Transcarotid TAVR for Severe Bicuspid Aortic Stenosis With Virtually Atretic Coarctation of the Thoracic Aorta
Robert M. Tungate, Majed Chane, Jack Sun, Anil K. Tiwari, Deniz Urgun, Pranav M. Patel, Antonio H. Frangieh

TL;DR
This paper reports the first successful transcarotid TAVR in a patient with severe bicuspid aortic stenosis and a blocked thoracic aorta.
Contribution
First reported case of transcarotid TAVR in a patient with atretic coarctation and bicuspid aortic stenosis.
Findings
Transcarotid TAVR was successfully performed in a 65-year-old man with severe bicuspid aortic stenosis.
The patient had a virtually atretic coarctation of the thoracic aorta, making transfemoral access impossible.

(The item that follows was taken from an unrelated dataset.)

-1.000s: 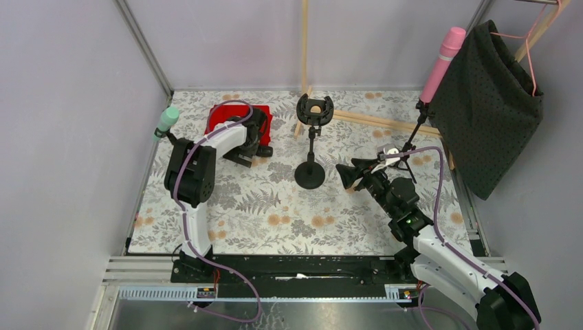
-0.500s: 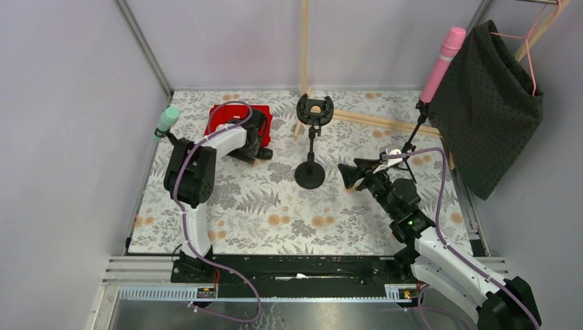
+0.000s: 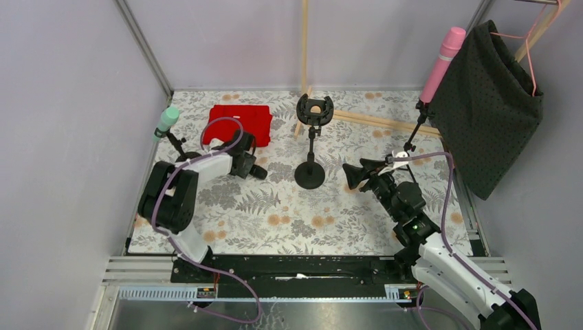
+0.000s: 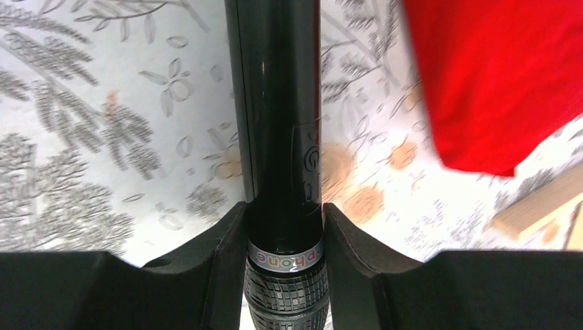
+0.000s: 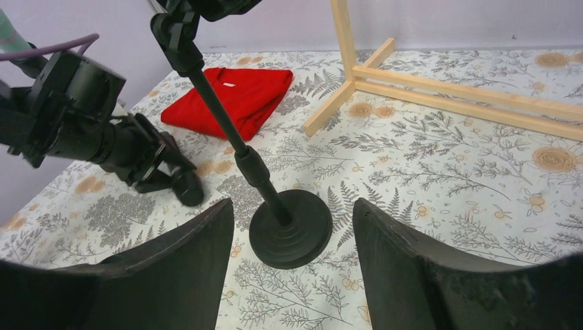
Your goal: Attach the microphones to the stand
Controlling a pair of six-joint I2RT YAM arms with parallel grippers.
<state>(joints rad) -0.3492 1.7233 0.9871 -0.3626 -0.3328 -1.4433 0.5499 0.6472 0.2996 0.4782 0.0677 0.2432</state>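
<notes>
The black microphone (image 4: 278, 103), with a silvery band near its grille, sits between the fingers of my left gripper (image 4: 283, 210), which is shut on it. From above, that left gripper (image 3: 249, 165) hangs just in front of the red cloth, the black microphone's tip (image 3: 260, 173) pointing right. The centre stand (image 3: 309, 172) has an empty clip (image 3: 315, 110) on top. A mint green microphone (image 3: 166, 119) sits on a small stand at the left, and a pink microphone (image 3: 442, 62) on one at the right. My right gripper (image 3: 356, 172) is open, facing the stand's base (image 5: 290, 228).
A folded red cloth (image 3: 240, 117) lies at the back left. A wooden frame (image 3: 304, 48) stands behind the centre stand, its foot bar (image 5: 467, 93) running right. A dark cloth (image 3: 488, 110) hangs on a hanger at the right wall.
My left gripper closed on the black microphone at the red cloth and drew back toward the near side with it. The right gripper shifted slightly right and stayed open.
</notes>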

The procedure highlights an alternative approach for patients with complex anatomical challenges.
Abstract
Transcatheter aortic valve replacement by alternate access sites allows for treatment of patients with unfavorable anatomy for a transfemoral approach. To our knowledge, we present the first reported case of successful transcatheter aortic valve replacement via the transcarotid approach in a 65-year-old man with a symptomatic severe bicuspid aortic valve stenosis and virtually atretic coarctation of the thoracic aorta.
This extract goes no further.